Assim, os dois joãos seriam os padroeiros, tese, segundo ele, reforçada pelo fato de que no
hemisfério sul as datas e os significados dos solstícios se inverteriam. Pode-se acrescentar a
essas justificativas também o simbolismo do deus romano, Jano, o deus com duas faces
olhando em direção opostas. Talvez esse simbolismo possa ter alguma relação com imagens
encontradas em construções Templárias que representam cabeças humanas bicéfalas, ou até
mesmo os dois cavaleiros templários montados no mesmo cavalo.

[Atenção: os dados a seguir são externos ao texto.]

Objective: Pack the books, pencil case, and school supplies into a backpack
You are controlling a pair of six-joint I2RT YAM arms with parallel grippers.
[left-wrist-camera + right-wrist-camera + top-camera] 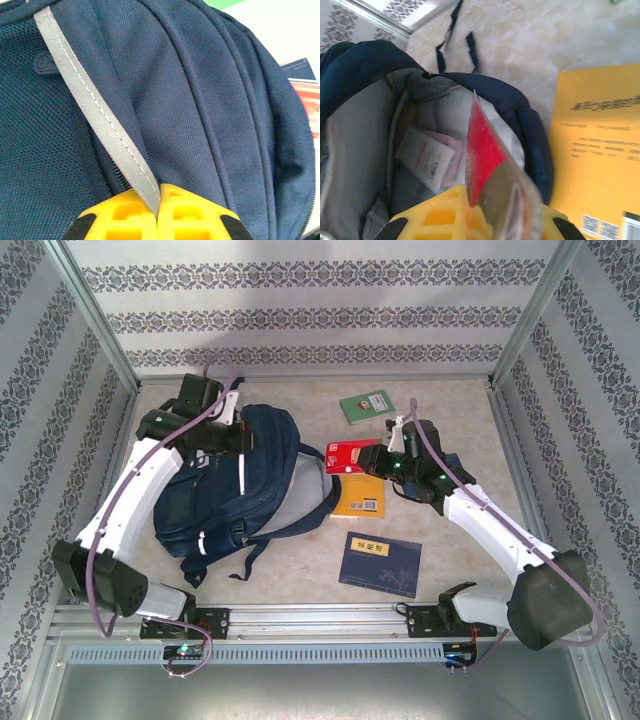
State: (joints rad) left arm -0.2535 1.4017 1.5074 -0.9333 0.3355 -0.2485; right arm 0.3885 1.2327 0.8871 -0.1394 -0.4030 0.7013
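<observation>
Left tool (158, 212) is pinched shut on the grey stripe (95, 115) of the backpack (215, 502). Right tool (482, 220) clamps the red booklet (482, 145) at the backpack's open mouth, where a white packet (427, 159) lies inside. The orange-yellow paperback (600, 150) lies just beside on the tabletop (300, 570).

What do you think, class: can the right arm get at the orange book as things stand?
Probably not yet. The right tool is shut on the red booklet at the open backpack. The orange book lies bare beside it, so once freed, reach looks easy.
</observation>
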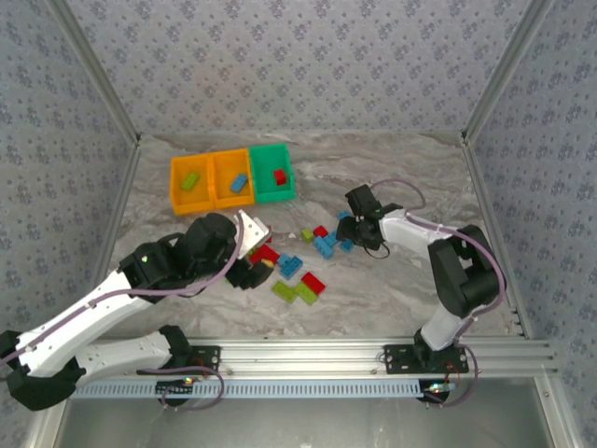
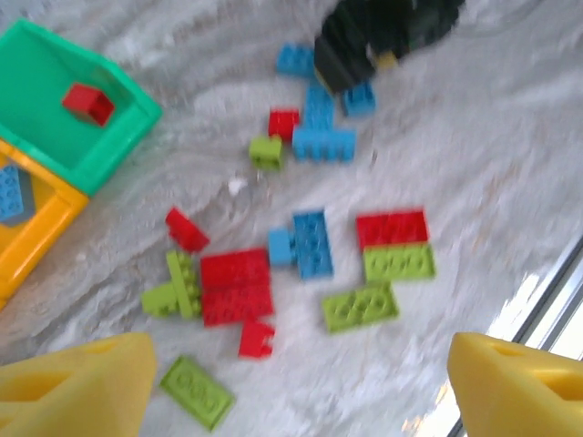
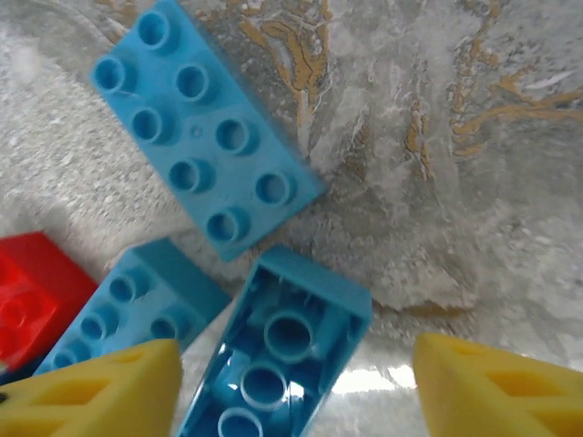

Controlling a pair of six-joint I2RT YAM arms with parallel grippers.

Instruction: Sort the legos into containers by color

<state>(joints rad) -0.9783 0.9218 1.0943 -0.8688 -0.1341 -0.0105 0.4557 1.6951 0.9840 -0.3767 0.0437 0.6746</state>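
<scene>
The containers stand in a row at the back left: an orange bin (image 1: 177,198) with a lime lego, an orange bin (image 1: 220,194) with a blue one, and a green bin (image 1: 289,182) with a red one (image 2: 88,103). Loose red, blue and lime legos (image 1: 297,271) lie mid-table. My left gripper (image 1: 252,271) hovers open above the pile's left side, nothing between its yellow fingertips (image 2: 77,387); a lime plate (image 2: 196,391) lies beside the left one. My right gripper (image 3: 296,391) is low and open around an upside-down blue lego (image 3: 282,350), with a gap on its right side.
More blue legos (image 3: 205,132) and a red one (image 3: 27,296) lie close around the right gripper. The right arm's dark body (image 2: 373,41) sits over the far blue bricks. Metal frame rails (image 1: 308,353) run along the near table edge; patterned walls enclose the table.
</scene>
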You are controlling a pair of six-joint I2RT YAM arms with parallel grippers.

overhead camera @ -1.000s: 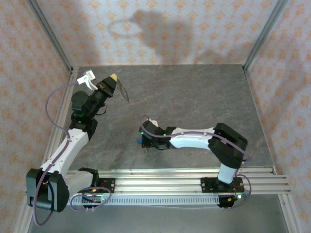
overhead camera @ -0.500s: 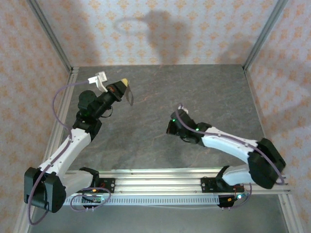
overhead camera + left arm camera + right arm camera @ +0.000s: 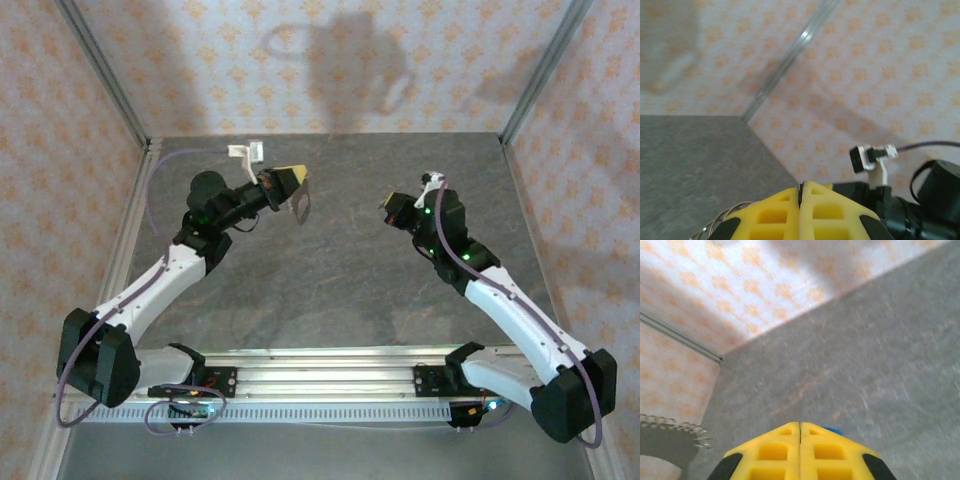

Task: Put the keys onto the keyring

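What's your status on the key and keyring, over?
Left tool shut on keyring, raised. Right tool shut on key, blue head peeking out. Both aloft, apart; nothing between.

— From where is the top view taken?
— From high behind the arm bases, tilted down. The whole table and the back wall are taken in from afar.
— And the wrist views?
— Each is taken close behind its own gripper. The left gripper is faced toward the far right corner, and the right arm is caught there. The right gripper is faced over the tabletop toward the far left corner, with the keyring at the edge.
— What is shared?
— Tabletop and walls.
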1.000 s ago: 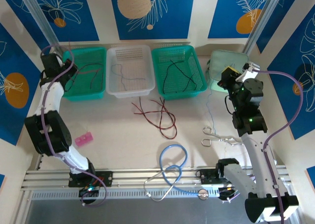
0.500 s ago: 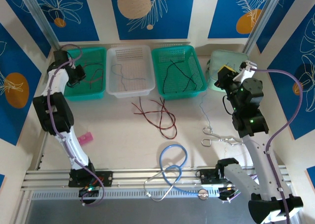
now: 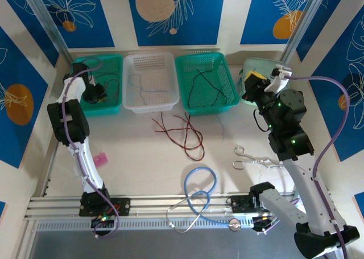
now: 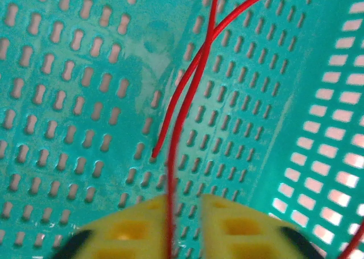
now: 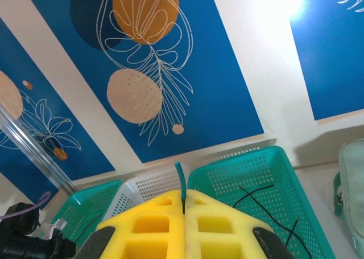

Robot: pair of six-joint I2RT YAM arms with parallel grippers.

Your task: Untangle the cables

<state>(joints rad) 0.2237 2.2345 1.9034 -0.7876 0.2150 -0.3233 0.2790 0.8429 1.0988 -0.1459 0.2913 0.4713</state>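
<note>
The left wrist shows me my left hand (image 4: 183, 205) slightly spread around a red cable (image 4: 175, 134) over the basket (image 4: 68, 99); my right hand (image 5: 183, 205) pinches a teal strand (image 5: 180, 176)

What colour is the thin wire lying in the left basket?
Red. The wire shows best in the left wrist view, against the teal basket.

No text, number or brand can be read anywhere. Wall panels (image 3: 170, 11): blue, with drawn leaves and discs, decoration and not lettering. Green basket (image 4: 68, 71), seen close from the left wrist: plain perforated plastic. White tag (image 3: 282, 75) on the right arm's wrist: possibly printed, too small to tell. Pink block (image 3: 100, 159) on the counter (image 3: 142, 156): its surface is too small to make out.
</note>
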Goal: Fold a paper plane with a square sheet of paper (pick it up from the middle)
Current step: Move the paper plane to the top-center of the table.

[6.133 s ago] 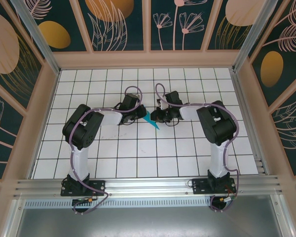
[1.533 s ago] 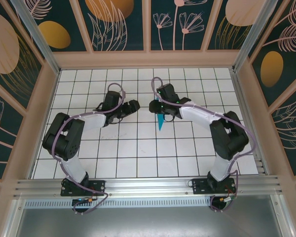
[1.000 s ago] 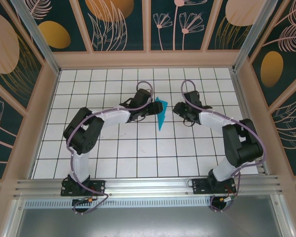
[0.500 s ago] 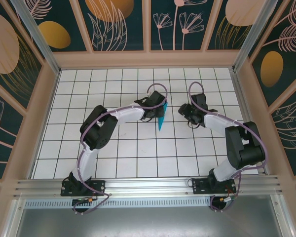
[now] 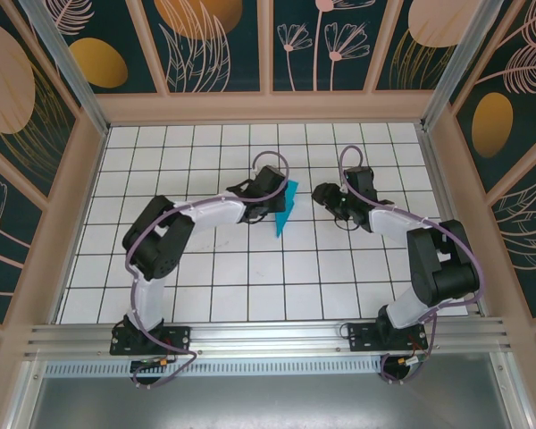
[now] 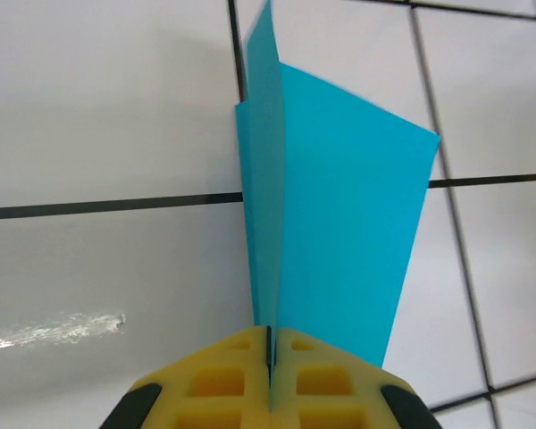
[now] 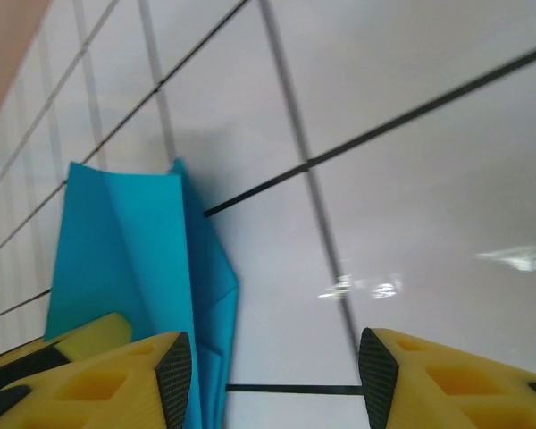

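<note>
Teal-blue paper, folded into narrow creased layers that read as the paper plane [image 5: 284,207], sits just above the middle of the overhead view, between the two arms' ends. The left gripper [image 6: 270,353] has its yellow jaws pressed together on the paper's lower edge. In its wrist view the layers rise from that pinch toward the top of the frame, one thin flap on edge at the left and a broader panel fanning to the right. The right gripper [image 7: 275,362] stands just to the right of the plane with its jaws spread and nothing between them. From its camera the paper lies at the lower left. Whether the plane's point touches the white gridded table [image 5: 250,268] I cannot tell.

The grip looks narrow, taken at one edge of thin paper. Any quick swing could let the sheet pivot or slide out of the pinch. The layers are already parting, so the folds may spring open if nothing presses them flat. If the right gripper moves in at an angle, it could crumple the broad panel or strike the left jaws. A low carry might also drag the nose along the table and bend it.
</note>
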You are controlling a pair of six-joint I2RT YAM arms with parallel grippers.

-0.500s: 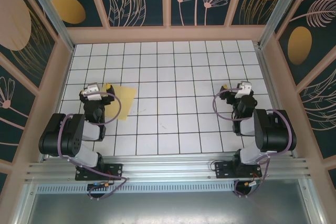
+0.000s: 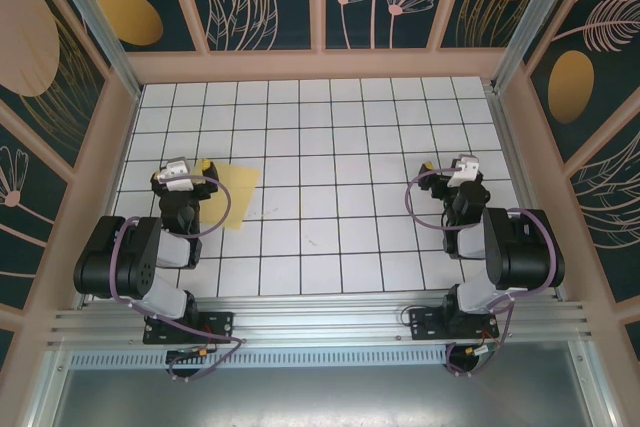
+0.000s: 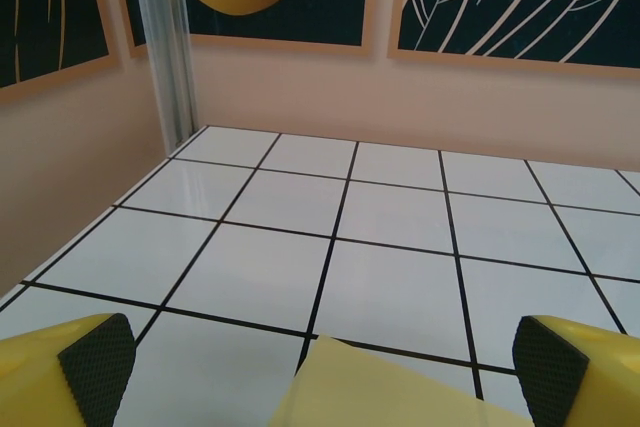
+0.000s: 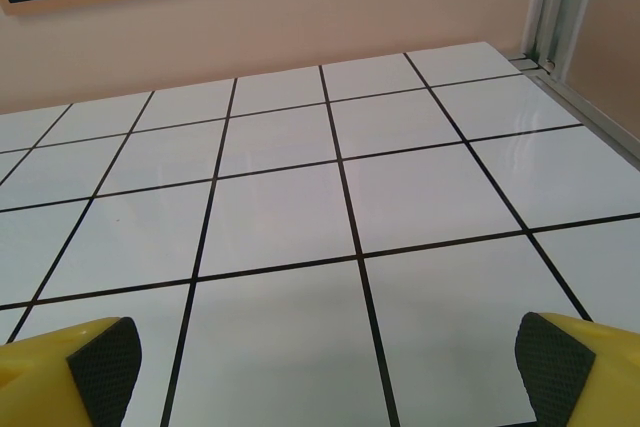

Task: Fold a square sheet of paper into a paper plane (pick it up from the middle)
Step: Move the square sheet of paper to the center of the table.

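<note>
Two grippers, both with jaws spread wide and holding nothing; no fold begun.

The square sheet of paper (image 2: 235,197) lies flat on the white tiled table (image 2: 330,127), left of centre. Its left edge runs under the left gripper (image 2: 190,169), and in the left wrist view one corner shows between the fingertips (image 3: 95,367). The right gripper (image 2: 450,167) hangs over bare tiles, well apart from the sheet. Judgement: the step in hand is pre-grasp, and the next move calls for the left gripper to shift right to the sheet's middle. The side wall (image 3: 60,147) stands near on the left, with open room toward the centre and the far side.
</note>
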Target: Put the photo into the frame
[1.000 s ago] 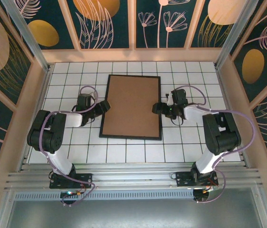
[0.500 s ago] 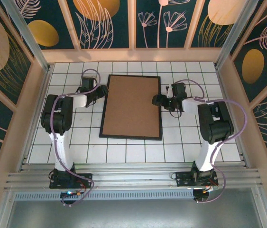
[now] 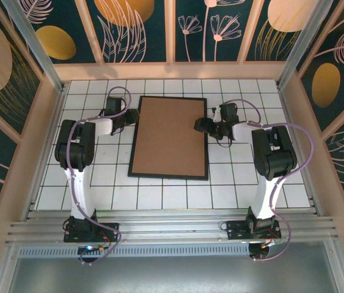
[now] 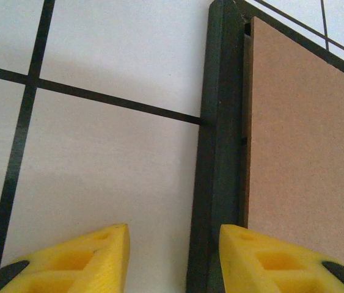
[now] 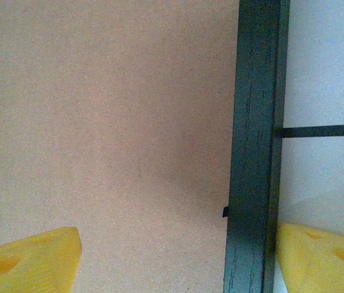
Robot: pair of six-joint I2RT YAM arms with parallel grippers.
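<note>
The frame [image 3: 168, 177] lies flat on the tiled table, its narrow black rim around a plain brown backing board [image 3: 170, 135]. The photo is hidden. My left gripper [image 3: 134, 116] is at the far part of the left rim [image 4: 220, 122]. It is open [image 4: 173, 256], with the rim between its yellow fingers close to the right one and a gap to the left one. My right gripper [image 3: 200, 126] is open at the right rim [image 5: 257, 122]. It straddles the rim [image 5: 178, 256], one finger over the board [image 5: 110, 122] and one over the tile.
White tiles with dark grout [image 3: 98, 183] surround the frame on all sides. Wooden walls [image 3: 43, 134] enclose the table left, right and at the back. Both arm bases [image 3: 89, 229] stand at the near edge.
My left gripper has moved away from me along the frame's left rim and its jaws have narrowed. My right gripper has shifted slightly farther along the right rim.
</note>
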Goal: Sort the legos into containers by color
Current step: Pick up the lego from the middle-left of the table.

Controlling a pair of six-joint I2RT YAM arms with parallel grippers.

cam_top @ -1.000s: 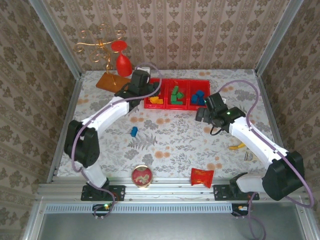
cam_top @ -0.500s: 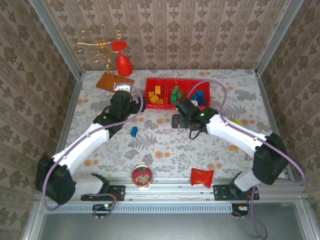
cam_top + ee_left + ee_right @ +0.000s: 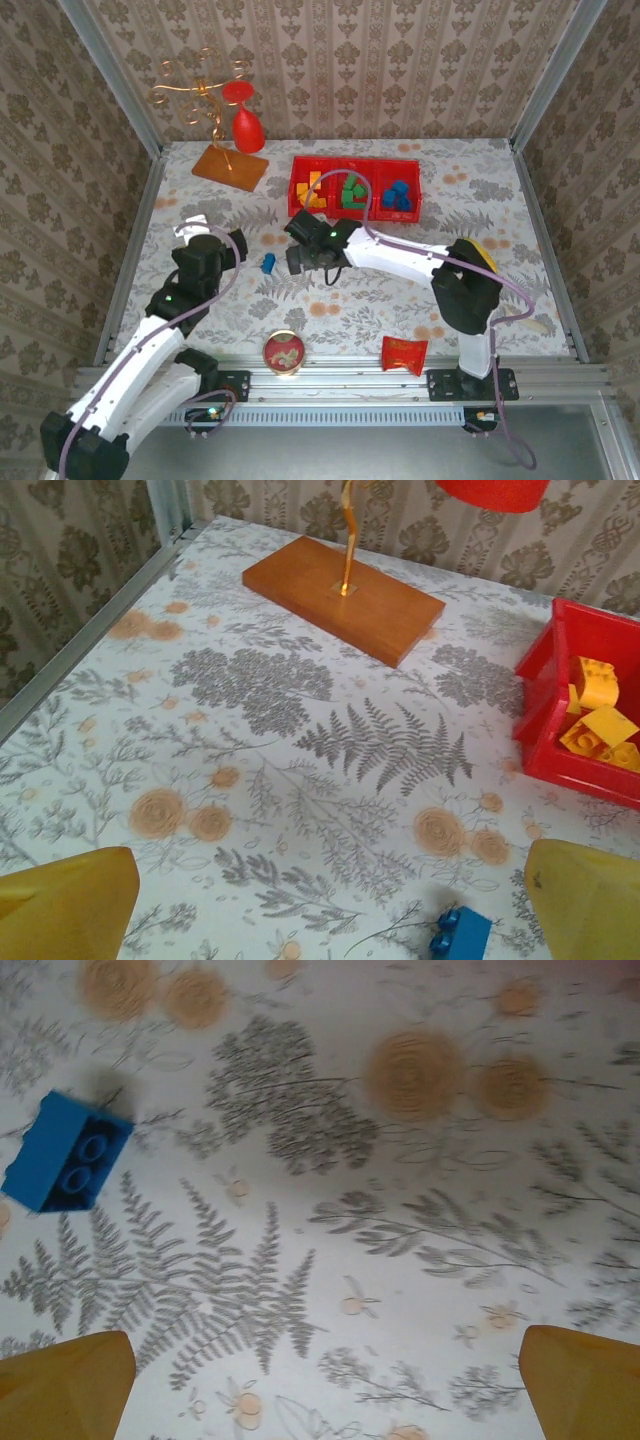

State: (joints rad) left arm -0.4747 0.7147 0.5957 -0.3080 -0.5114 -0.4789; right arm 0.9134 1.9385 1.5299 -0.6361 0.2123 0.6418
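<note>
**Containers.** The red bins [image 3: 356,162] stand as a joined row on the table [image 3: 390,305], close to the far edge and about midway along it.
- The left compartment holds yellow-orange legos [image 3: 311,190].
- The middle compartment holds green legos [image 3: 350,190].
- The right compartment holds blue legos [image 3: 397,194].

The left wrist view shows the red wall [image 3: 540,670] of the end compartment with yellow-orange blocks [image 3: 598,725] inside.

**Outstanding item.** One loose blue lego [image 3: 268,263] lies on the table left of centre, well apart from the bins.

**Left hand.** The left hand [image 3: 230,243] is positioned toward the left edge of the table, with the loose lego near it on its right. In its wrist view the hand [image 3: 330,880] has its fingers [image 3: 70,905] spread wide with nothing between them. The blue lego [image 3: 460,932] lies at the bottom of that view, near one finger but apart from it.

**Right hand.** The right hand [image 3: 298,262] is just beside the loose lego, on the lego's right. In its wrist view the hand [image 3: 325,1360] is spread wide and holds nothing. The lego [image 3: 65,1150] lies off toward one finger [image 3: 65,1385], clear of contact.

**Other items.**
- A gold wire stand [image 3: 205,90] on an orange base [image 3: 230,163] stands near the far left corner, with a red ornament [image 3: 247,128] beside it.
- A round tin [image 3: 283,353] and a red packet [image 3: 404,353] lie by the near edge.
</note>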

Após as opções acima enumeradas, o santo, São João Esmoler ou São João de
Jerusalém é aquele que reúne mais adeptos como padroeiro da Maçonaria. Este santo, João,
nascido em Chipre, no século VI da era cristã, portanto séculos antes da formação da Ordem
Templária e das Cruzadas, abandonou a vida faustosa em que nasceu para se dedicar
integralmente ao auxílio dos pobres, recolhendo esmolas e as redistribuindo entre os mais
necessitados. Dirigiu-se a Jerusalém para orar ao redor do Santo Sepulcro e outros locais de
peregrinação cristã na Terra Santa, onde também aí auxiliava com esmolas e outros tipos de
ajuda os peregrinos que necessitavam de conforto material e espiritual. Por essa atividade
religiosa e caritativa em Jerusalém, em auxílio aos peregrinos necessitados, São João Esmoler
era um santo muito adorado pelos cavaleiros Templários, com o qual se identificavam. Essa
devoção dos Templários a São João de Jerusalém pode ter sido introduzida na Maçonaria
medieval durante o convívio desses cavaleiros com os maçons operativos no âmbito dos
canteiros de obras das construções das magníficas catedrais góticas da Idade Média européia.
Nesta breve revisão bibliográfica é bem conveniente citar a opinião de dois dos mais
consagrados pesquisadores contemporâneos da História da Maçonaria, os ingleses Christopher
Knight e Robert Lomas, autores de obras que já se tornaram clássicos da literatura maçônica,
entre elas, A Chave de Hiram. No livro, O Segundo Messias, traduzido e lançado no Brasil pela
Editora LandMark, São Paulo, 2002, na página 84, esses autores se referem à questão de São
João como padroeiro da Maçonaria da seguinte forma:
“(...) É interessante notar que a Grande Loja da Inglaterra foi estabelecida no dia de São João,
em 1813. Existem dois dias dedicados a São João por ano, ambos muito importantes para a Maçonaria,
e mesmo que isto possa parecer uma observação cristã, é atualmente encarado como um retorno ao
antigo (possivelmente egípcio) culto ao sol. Estes dias sagrados correspondem aos festivais de solstícios
de verão e inverno de um culto solar que foi absorvido pelo calendário cristão. O fato de ambos serem
significativos para a Maçonaria indica uma origem que há muito se perdeu na memória.”
Finalmente, cabe falarmos ainda que existe algumas visões no interior da Maçonaria
que interpretam o simbolismo de São João, na ritualística, como sendo um produto do
sincretismo religioso, um gesto de cautela necessária na época do surgimento da maçonaria
especulativa, no século XVIII, como forma de evitar conflitos com a Igreja, evitando assim a
acusação de que os maçons seriam adeptos de cultos solares.
Concluímos este artigo endossando o ponto de vista do Ir;. Charles Evaldo Boller, que,
assim se expressou no site “Segredo Maçônico”, editado em setembro de 2008: “O véu que
encobre a intenção da mensagem simbólica da Maçonaria só e revelado para aquele que tem
olhos bem abertos, e, com denodo, perspicácia e isenção a estuda. A cada passo, um mesmo
símbolo ou personagem se transforma em idéia totalmente diferente da primeira intuição. (...)
Definir São João, na Maçonaria, é pura especulação” .
Campo Grande, 24 de junho de 2009.
Gilson Rodolfo Martins – A:.R:.L:.S:. “Generosidade Amor”, Oriente de Anastácio/GOB-MS.